Hourani launched her debut collection in August last year, but had never imagined that one day she'd be at the helm of her own fine jewellery company. "Before I started designing jewellery, I wasn't into it at all; I wasn't into fashion in general and didn't know much about the industry," she says. Hourani was raised in Dubai before moving to Lebanon to study interior architecture, and worked in the field there for a few years. A passion for dance led her to becoming a tango teacher, and she opened a dance school in Lebanon, before getting married, moving to Dubai and having two children – with one more on the way now.

"It happened by accident – I wasn't planning on starting a business at all," she says of her foray into jewellery.
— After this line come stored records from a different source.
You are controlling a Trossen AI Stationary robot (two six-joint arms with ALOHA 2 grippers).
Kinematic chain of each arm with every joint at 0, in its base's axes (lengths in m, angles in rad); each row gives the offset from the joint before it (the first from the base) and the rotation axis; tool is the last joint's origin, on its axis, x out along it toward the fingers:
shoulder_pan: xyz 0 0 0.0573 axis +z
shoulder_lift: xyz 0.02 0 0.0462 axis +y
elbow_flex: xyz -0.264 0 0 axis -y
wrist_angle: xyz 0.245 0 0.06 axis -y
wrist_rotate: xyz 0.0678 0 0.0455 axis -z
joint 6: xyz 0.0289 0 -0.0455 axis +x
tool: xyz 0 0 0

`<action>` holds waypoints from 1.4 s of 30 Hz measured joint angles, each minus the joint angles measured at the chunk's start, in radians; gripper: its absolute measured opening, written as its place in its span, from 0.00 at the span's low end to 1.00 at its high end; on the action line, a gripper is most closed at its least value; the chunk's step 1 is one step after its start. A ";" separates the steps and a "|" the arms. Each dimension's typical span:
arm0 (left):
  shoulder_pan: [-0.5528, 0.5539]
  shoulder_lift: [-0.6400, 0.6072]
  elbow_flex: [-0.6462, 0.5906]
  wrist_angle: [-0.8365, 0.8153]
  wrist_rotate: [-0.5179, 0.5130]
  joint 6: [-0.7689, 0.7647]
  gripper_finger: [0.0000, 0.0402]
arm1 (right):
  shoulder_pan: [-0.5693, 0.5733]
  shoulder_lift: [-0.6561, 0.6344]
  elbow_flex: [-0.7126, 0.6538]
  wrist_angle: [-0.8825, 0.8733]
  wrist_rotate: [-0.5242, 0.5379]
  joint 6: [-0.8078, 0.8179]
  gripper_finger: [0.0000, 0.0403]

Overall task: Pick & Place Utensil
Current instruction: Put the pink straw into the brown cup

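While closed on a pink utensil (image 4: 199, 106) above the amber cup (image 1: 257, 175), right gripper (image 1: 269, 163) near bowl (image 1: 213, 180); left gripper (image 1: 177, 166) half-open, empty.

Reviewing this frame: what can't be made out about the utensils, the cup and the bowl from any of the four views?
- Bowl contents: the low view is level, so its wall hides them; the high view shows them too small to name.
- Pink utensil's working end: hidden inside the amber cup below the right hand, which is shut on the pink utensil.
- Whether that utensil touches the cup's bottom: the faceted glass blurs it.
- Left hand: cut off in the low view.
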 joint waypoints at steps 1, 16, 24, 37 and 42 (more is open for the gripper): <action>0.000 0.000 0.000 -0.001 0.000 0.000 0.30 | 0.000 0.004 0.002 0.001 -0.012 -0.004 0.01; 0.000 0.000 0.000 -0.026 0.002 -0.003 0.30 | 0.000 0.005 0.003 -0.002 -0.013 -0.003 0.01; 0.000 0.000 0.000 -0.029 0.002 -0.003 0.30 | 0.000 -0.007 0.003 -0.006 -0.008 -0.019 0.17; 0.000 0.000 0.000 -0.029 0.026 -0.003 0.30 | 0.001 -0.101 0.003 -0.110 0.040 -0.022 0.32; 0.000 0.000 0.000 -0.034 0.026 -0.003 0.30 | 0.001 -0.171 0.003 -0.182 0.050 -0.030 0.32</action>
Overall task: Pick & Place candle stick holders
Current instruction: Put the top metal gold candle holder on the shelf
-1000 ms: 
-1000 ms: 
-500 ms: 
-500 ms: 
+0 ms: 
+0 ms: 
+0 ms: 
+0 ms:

A cousin connected her with a jewellery designer and wholesale diamond seller in Lebanon, and Hourani asked if he would produce some designs for her. "When I started sketching, I got really excited about it and something came back [to me]. I felt productive, you know, I was doing something."

She started posting images of her sketches on Instagram, and before long, began searching for local suppliers and workshops within the UAE, to avoid the hassle of travelling to Lebanon each time she wanted a design produced. "I wanted to be more hands on," she says. "I started taking classes at the Gemological Institute of America in Dubai, and the more I got into it, the more I thought: 'Hey, this isn't so hard, and it's fun'. It just grew into a small business very quickly."

Hourani's previous collection included kitschy, gem-studded critters. A tree frog, for instance, was encrusted with pink, green and yellow sapphires, with black diamonds for eyes, and its long, rounded arms moulded to grasp the finger of its wearer. Dainty gold chains were adorned with tiny elephant charms and gold hoop earrings were topped with fierce panther faces.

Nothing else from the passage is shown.